Ses membres étaient douloureux. Étonnant qu'une table de jardin et une chaise en plastique n'égalent pas le confort d'un lit et d'un matelas au prix délirant...
Il était d'ailleurs presque sûr d'avoir attrapé un rhume en ayant passé la nuit sur son balcon, à la fin de l'automne.

Son profond sommeil avait été coupé par un soleil lumineux caché sous une couche de nuages, l'éblouissant d'un blanc déchirant.

Il avait mis quelques minutes avant de comprendre où il était, puis il s'était traité d'inconscient d'une manière bien moins polie et était retourné à l'intérieur de son appartement sans saveur pour prendre une douche et avaler un encas.

Il continuait à claquer son parfait métronome sur le béton, descendant les escaliers qu'il jugeait sans fin de l'immeuble.

En bas il avança dans le hall joignant les deux bâtiments et chercha sa boîte aux lettres.

Il jeta un coup d'oeil aux noms présents sur ces dernières, il ne connaîssait vraiment personne ici, et personne ne cherchait à se connaître d'ailleurs.
Des anonymes s'accordant un hochement de tête quand ils se croisaient, des regards fuyants ou distraits, un jugement sur chaque locataire sans même s'être adressé un ''bonjour''.

C'était peut-être mieux ainsi.
Si les automates devenaient des connaissances voire des amis entre eux, ils deviendraient, dotés d'une conscience et de sentiments propres, encore plus dangereux pour les humains.

Il se trouva ridicule, il n'y avait aucun danger, la race humaine avait déjà disparue.

Laissant sa curiosité, il se reconcentra sur son but initial et ouvrit la boîte de métal à son nom.
Il y attrapa une lettre, étonné, et referma de sa clef.

Il cherchait sur l'enveloppe un indice, quand il entendit des pas se rapprocher.

Il décida de faire comme si de rien n'était, comme d'habitude, mais aperçut une silhouette le regarder dans sa vision périphérique, alors il redressa la tête.

-" Hum, Bonjour !

Il sentit son coeur s'arrêter avant de reprendre bien plus vite.

Il l'avait reconnu tout de suite, ce danseur gracieux qui le faisait délirer depuis deux jours non stop.

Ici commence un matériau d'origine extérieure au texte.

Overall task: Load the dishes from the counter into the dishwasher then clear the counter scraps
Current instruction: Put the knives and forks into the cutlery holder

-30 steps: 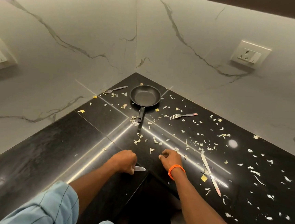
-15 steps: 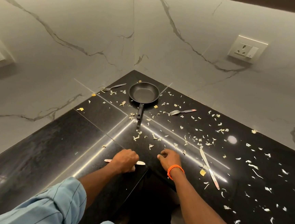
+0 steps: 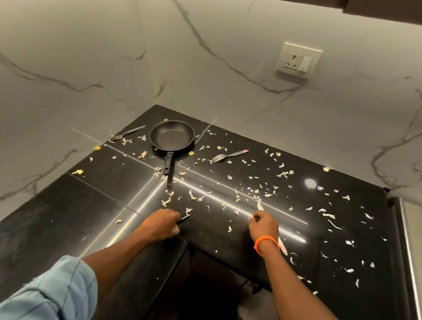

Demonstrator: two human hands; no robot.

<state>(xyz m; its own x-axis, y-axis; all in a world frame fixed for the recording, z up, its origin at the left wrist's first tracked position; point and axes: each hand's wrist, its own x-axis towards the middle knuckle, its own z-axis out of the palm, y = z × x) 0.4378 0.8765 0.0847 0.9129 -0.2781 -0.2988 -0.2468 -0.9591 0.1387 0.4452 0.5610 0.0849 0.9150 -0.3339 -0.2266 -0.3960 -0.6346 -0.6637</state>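
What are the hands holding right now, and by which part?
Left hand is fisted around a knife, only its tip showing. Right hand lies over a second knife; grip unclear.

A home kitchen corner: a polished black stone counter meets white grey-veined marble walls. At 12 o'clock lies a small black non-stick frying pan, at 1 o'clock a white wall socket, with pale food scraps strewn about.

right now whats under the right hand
A table knife lies under the right hand: its tip shows beyond the fingers, its other end past the wrist. The middle is covered, so grip is unclear.
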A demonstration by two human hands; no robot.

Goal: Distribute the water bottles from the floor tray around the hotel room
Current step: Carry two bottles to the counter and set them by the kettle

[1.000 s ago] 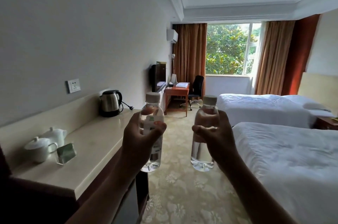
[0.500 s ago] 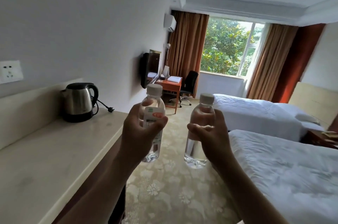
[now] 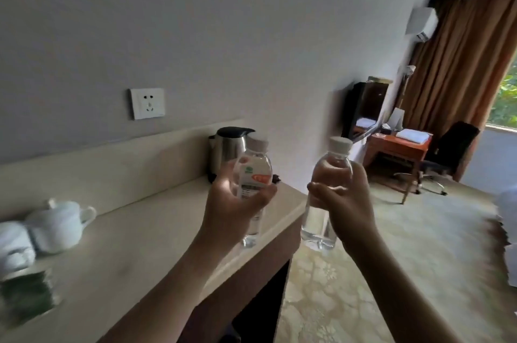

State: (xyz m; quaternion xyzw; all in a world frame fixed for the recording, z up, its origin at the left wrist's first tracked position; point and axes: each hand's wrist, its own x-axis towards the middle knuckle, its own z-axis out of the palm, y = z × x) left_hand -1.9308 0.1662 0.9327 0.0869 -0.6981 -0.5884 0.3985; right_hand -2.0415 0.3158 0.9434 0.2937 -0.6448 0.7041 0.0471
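Beige counter (image 3: 134,230) before us, kettle (image 3: 223,152) at its end.
Our left hand (image 3: 232,208) grips a labelled bottle (image 3: 253,174); our right hand (image 3: 347,202) grips a clear bottle (image 3: 330,172).

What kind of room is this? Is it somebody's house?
Most likely a hotel room, not a house. A counter holds a kettle and white teacups for guests, and a small desk with folded towels stands by the curtained window.
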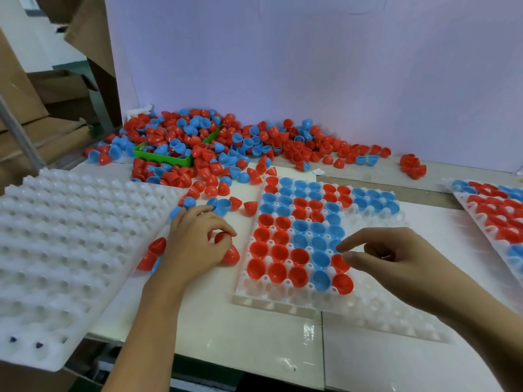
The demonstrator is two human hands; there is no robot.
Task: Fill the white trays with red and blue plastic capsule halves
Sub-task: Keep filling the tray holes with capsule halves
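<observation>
Capsule halves: a loose heap of red and blue capsule halves point(215, 142) is lying at the back of the bench point(254, 335), against the pale wall point(311, 52), spilling forward towards the trays
Centre tray: a white tray point(283, 299) is sitting in the middle of the bench, its far and middle rows holding red and blue halves open side up, its near rows and right part showing bare pockets
Left tray: an unfilled white tray point(56, 236) is resting tilted at the left, its near edge overhanging the bench
Right tray: a third tray point(492, 213), packed with red and blue halves, is lying at the right edge, partly out of view
Left hand: the left hand point(195, 244) is curling over loose halves just left of the centre tray, its fingertips pinching a red half point(222, 237); more red halves are lying beside it
Right hand: the right hand point(396, 261) is hovering over the centre tray, fingers loosely bent, holding nothing visible
Green bin: a green bin point(161, 158) is sitting half buried in the heap
</observation>
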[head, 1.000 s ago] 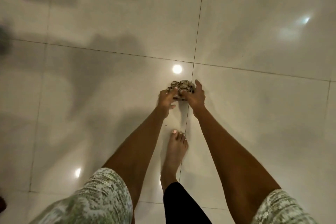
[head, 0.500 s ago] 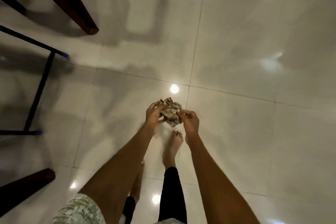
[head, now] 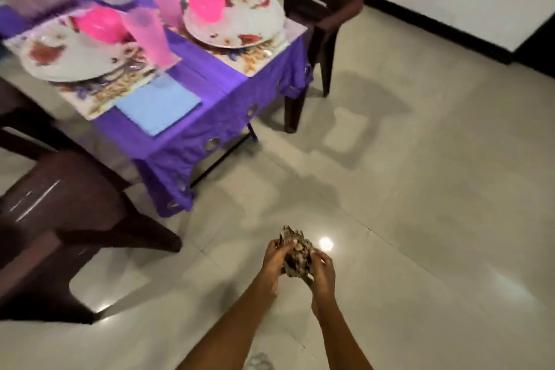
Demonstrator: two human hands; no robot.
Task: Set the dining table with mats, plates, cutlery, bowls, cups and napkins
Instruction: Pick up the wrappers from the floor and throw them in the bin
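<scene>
Your left hand and right hand are both closed around a crumpled wad (a napkin or paper, hard to tell), held above the floor. It looks light and soft; cup it loosely. The table corner and chair sit left; room is open to the right.

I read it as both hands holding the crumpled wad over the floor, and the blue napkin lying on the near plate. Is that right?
Not quite. The head view shows the blue napkin lying flat on the purple tablecloth, beside the near plate, not on it. The rest holds: the left hand and right hand both hold the crumpled wad over the floor.
</scene>
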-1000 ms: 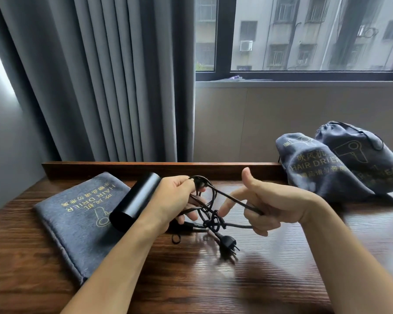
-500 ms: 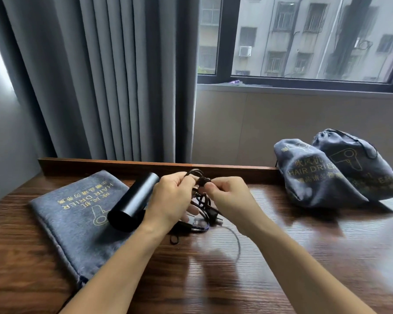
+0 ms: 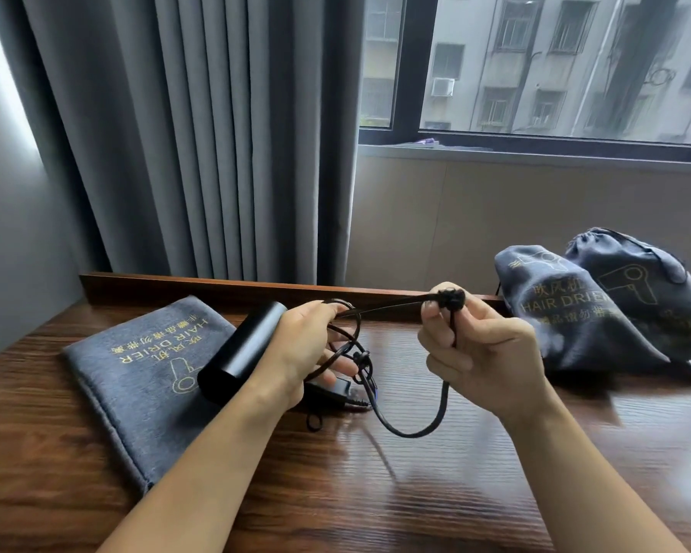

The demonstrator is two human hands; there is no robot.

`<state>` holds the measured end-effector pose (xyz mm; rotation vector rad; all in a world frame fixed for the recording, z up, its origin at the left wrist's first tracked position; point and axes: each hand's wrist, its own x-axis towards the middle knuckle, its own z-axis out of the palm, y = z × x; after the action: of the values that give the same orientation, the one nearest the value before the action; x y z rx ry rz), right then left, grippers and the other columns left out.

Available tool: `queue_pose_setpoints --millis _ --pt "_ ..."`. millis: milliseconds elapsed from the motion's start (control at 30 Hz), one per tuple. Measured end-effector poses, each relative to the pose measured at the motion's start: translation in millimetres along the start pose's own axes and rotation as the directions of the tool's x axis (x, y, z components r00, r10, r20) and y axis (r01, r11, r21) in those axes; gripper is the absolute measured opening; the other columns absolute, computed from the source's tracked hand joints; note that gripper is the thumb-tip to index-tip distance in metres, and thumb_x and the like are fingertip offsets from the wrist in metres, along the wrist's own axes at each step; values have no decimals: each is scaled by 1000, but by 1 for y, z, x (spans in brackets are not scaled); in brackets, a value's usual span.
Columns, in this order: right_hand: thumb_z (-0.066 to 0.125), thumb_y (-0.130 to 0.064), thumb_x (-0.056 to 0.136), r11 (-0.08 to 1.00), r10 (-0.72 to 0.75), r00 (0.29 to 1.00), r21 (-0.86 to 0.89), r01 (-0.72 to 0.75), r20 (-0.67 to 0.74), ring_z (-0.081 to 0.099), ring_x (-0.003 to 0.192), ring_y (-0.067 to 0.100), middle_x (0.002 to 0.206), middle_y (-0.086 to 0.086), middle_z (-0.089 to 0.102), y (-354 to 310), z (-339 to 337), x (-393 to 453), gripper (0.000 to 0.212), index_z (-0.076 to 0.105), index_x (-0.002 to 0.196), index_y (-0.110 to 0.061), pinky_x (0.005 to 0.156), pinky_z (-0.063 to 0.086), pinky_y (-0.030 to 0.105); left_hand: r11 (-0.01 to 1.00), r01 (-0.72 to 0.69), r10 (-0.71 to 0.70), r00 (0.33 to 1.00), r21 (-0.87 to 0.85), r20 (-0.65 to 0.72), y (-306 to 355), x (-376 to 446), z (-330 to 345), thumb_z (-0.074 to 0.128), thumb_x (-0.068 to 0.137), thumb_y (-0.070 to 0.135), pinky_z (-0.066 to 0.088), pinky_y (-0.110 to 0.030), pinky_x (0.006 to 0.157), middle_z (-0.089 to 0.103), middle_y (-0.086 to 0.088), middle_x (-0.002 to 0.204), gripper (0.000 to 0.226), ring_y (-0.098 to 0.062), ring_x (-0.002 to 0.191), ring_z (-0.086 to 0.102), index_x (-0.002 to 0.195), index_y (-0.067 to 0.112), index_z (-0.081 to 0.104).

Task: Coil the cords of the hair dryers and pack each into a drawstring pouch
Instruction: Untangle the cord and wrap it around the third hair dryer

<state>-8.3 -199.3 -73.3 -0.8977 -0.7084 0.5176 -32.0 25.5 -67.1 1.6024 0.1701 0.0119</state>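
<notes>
A flat grey pouch (image 3: 136, 377) lies at the left of the wooden table (image 3: 415, 492), its printed side up. The black dryer (image 3: 242, 347) sits partly over its right edge, held in the left hand (image 3: 300, 353), whose fingers curl round the dryer and loops of the cord (image 3: 411, 431). From that hand a thin strap runs taut to the right hand (image 3: 483, 353), whose thumb and fingers pinch a black bunch at chest height above the table. Below, the cord hangs in a slack loop just above the tabletop. At the far right, two filled pouches (image 3: 599, 309) lean together against the back edge.
</notes>
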Motion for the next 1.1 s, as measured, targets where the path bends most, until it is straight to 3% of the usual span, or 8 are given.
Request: queue_pose_setpoints --millis 233,400,500,600,733,833,933,1100 --pt "31 -65 100 794 496 837 -272 -544 -230 48 43 21 65 17 59 -21 -5 -6 77 64 92 4 42 29 21 963 -213 219 975 168 -18 -8 1 1 51 109 20 43 -22 36 74 0 100 20 -18 52 71 114 22 70" --pt "49 -42 106 589 556 790 -549 -593 -258 69 72 26 89 21 71 -5 1 -2 52 66 120 5 64 54 32 790 -411 469 883 456 -16 -20 -7 13 61 104 28 53 -28 51 72 3 64 14 -9 49 67 109 29 74" --pt "52 -25 108 484 507 795 -652 -583 -334 68 71 24 84 15 73 4 14 8 32 69 112 1 65 54 31 622 -512 628 778 592 14 -34 -5 22 63 102 33 58 -34 78 78 10 88 16 -12 83 74 113 30 75" --pt "44 4 100 593 412 825 -574 -565 -386 66 67 27 83 20 64 19 28 20 22 65 96 -1 57 55 33 517 -563 685 724 645 84 -46 -1 30 52 101 42 57 -40 81 77 8 101 24 -19 95 73 114 34 70" --pt "30 5 95 684 229 807 -501 -531 -544 37 48 12 67 6 40 40 38 28 33 59 84 -5 43 36 24 600 -538 664 748 592 8 -46 4 22 56 104 35 57 -39 74 77 7 91 31 -14 82 72 135 38 59" --pt "36 -12 106 544 -20 868 -734 -406 -495 32 44 4 54 -13 39 46 32 26 30 62 101 1 41 27 21 725 -494 587 808 481 -55 -36 7 15 57 104 32 58 -39 58 76 7 82 48 -10 58 68 149 37 44" --pt "46 -15 109 318 -193 942 -926 -206 -276 43 48 2 52 -23 50 42 28 20 26 68 101 -5 51 27 15 851 -420 469 878 316 -95 -25 11 9 54 107 27 45 -27 37 70 5 64 19 -14 38 59 124 21 60" --pt "45 4 101 533 -44 931 -796 -285 -363 34 48 6 50 -10 39 22 10 9 35 73 84 -7 45 27 17 956 -271 285 949 110 -136 -15 16 -3 47 107 25 26 -17 33 65 -35 73 35 -19 33 42 87 5 69"
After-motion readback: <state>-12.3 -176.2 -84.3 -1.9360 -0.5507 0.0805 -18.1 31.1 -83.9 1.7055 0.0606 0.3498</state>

Ce corps léger et encore plus agréable à regarder de près. Et ce visage dont les traits n'avaient désormais plus de secret car il pouvait pleinement les découvrir en face à face.

Ses paupières clignèrent rapidement et il se ressaisit.

- Bonjour. il osa un presque sourire.

Il se frappa intérieurement, ne sachant que dire de plus. Le relationnel avait disparu de sa vie quand cette dernière elle même avait disparue.

- Je vis dans l'immeuble B, en fait je viens d'emménager... Heureux de voir que les locataires ne sont pas tous des morts-vivants. plaisanta l'inconnu, encore plus petit qu'il ne lui paraissait de loin.

Le Seo regarda le coin des lèvres de son vis-à-vis se redresser timidement, en transe.

- Je vis dans le A pour ma part, et je vois ce que vous voulez dire...répondit-il en pouffant.

Le noiraud lui offrit alors un grand sourire qui fit se dématérialiser l'entièreté de son corps.

- On est au moins deux humains ici, rassurant. Bon, à vrai dire, je voulais atteindre ma boîte aux lettres...

Il se secoua la tête et s'écarta.

- Oh oui pardon !..

Il observa les lignes de sa silhouette s'étirant pour atteindre la boîte en question. Il se trouva vraiment obsédé d'agir ainsi.

L'autre referma et se retourna vers lui.

- Bref, aussi, je voudrais m'excuser pour le bruit que j'ai fait hier. On fêtait ma pendaison de crémaillère avec quelques amis et il est vrai que la discrétion ne fait pas partie de nos habitudes...

La veille lui revint comme un coup de fouet et il repensa aux corps serrés, à la drogue et l'alcool consommés. Il fut d'ailleurs étonné de la sobriété et clarté du jeune garçon.

- Oh j'ai entendu de la musique mais c'est tout. Ça ne m'a pas dérangé. Après pas sûr pour les autres...
- Malheureusement pour eux je suis fêtard. Et je suis l'un des seuls à avoir mon propre appartement. Trop d'irrespespect en moi en fait ! rit-il.

L'américain le trouva absolument magnifique et eut du mal à contrôler sa langue.

- Pas de problème du tout, au contraire...

L'expression du plus petit se referma un peu, désarçonné.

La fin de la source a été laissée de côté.